The origin of peas was hard to track down but most sources have quoted the Middle Asia and Near East regions from the north of India to Afghanistan and Iran to be ancient centers for agricultural development. The earliest evidence of pea consumption is said to be a cave in the Thai and Burmese border.

A few examples of pea usage through the ages:

Dishes like pea soup made from dried pea varieties were sold on the streets in ancient Greece.

The Chinese grew smaller peas and they could be eaten whole and raw.

The British bred many varieties, including white and yellow peas.

And the pea was the first vegetable to be canned. 

Peas can be eaten raw, steamed, stir-fried, mashed, stuffed into pastries, or in soup. They are very low in fat and high in phytonutrients which can lower the risk of stomach cancer and work as an anti-inflammatory.

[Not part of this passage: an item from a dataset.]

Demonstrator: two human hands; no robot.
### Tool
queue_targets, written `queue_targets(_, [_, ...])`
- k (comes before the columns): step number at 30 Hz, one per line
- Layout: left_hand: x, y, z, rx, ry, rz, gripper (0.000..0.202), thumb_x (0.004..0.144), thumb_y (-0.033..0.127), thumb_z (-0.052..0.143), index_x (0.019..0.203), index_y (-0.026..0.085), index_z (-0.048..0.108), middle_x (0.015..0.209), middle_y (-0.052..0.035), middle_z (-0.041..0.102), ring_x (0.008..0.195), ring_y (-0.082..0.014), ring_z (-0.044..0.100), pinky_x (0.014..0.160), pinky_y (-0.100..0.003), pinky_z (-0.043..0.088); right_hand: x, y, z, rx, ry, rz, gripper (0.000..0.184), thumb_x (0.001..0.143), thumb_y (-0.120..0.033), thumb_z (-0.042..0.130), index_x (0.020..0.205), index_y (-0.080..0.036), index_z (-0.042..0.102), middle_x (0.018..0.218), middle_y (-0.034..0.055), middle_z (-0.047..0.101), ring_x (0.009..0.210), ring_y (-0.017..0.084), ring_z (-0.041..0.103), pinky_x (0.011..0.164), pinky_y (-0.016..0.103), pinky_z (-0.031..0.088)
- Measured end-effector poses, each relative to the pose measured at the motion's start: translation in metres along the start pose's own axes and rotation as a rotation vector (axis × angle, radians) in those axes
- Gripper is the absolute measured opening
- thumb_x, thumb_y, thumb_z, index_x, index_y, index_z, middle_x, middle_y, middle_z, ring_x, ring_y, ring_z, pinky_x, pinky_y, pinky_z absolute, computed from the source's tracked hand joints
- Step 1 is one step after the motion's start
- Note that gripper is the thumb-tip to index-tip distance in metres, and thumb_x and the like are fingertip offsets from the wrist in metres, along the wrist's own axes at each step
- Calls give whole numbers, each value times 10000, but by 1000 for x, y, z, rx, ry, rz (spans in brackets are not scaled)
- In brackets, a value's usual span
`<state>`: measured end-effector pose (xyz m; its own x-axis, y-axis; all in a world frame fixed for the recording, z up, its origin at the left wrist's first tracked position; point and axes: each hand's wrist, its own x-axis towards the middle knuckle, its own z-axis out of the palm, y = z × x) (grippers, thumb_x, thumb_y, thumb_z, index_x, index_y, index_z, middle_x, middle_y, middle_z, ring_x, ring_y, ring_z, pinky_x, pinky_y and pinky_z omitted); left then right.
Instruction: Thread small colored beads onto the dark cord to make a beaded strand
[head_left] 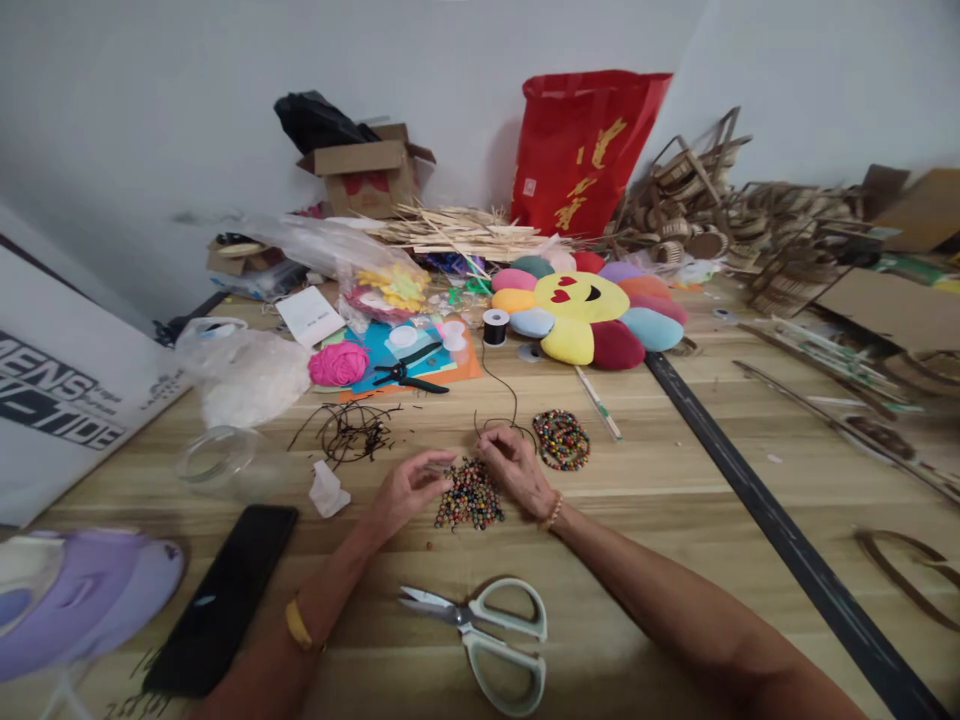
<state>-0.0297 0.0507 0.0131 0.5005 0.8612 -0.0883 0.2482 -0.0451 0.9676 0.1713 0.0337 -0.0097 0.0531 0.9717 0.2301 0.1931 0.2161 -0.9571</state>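
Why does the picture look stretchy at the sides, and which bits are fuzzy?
Head view: the wide lens stretches the corners; the purple thing lower left and wooden strips at right look smeared; the beads in the middle are sharper; soft light, faint shadows.

I see through one head camera, facing forward and down, close over my left hand, right hand and the table.
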Motion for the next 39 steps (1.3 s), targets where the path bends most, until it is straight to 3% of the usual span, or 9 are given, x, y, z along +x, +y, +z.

They are also a sustainable vegetable. Planting peas can give soil important nutrients and can be great for crop rotation. Yay for peas!

 

 Here is a recipe for one of my favorite ways to eat peas, good ol’ fashioned split pea soup!

 

Split Pea Soup

 

1/8c olive oil

1 large yellow onion, chopped

3 cloves of garlic, minced

2 Tbls dried oregano

2 carrots, medium diced

2 celery sticks, medium diced

4 red potatoes, medium diced

½ tsp salt

½ tsp black pepper

1 pound dried split peas

8c chicken or vegetable stock

½ pound thick cut bacon or ham, medium slices

Salt and pepper to taste

 Place a large enough stockpot (maybe about 4-5 quart stockpot) on the stove and turn the heat on medium high. Add the olive oil and let it heat up for about a minute. Add the onion, garlic, and oregano. Let the onions sweat for 2-3 minutes or until they start to turn translucent. Then add the carrots, celery, and potatoes. Add the salt and pepper and let them sauté for 2-3 minutes. After the vegetables have cooked for a couple minutes, add half of the split peas, chicken stock/vegetable stock and bacon/ham. Turn the stove up to high and bring to a light simmer. Turn heat down and simmer for 35 minutes. There will be some foam while the soup simmers, skim the foam off with a ladle or spoon. At the end of the 35 minutes, add the rest of the peas and keep the soup simmering for another 45 minutes or until the peas are at the desired softness. Stir the soup once in a while to keep the vegetables and meat from sticking to the pot. Salt and pepper to taste and serve hot with oyster crackers or a nice chunk of bread. Great for those winter nights, and it freezes nicely so make tons!

 

Photo by the talented Michelle Roberts, thanks Michelle!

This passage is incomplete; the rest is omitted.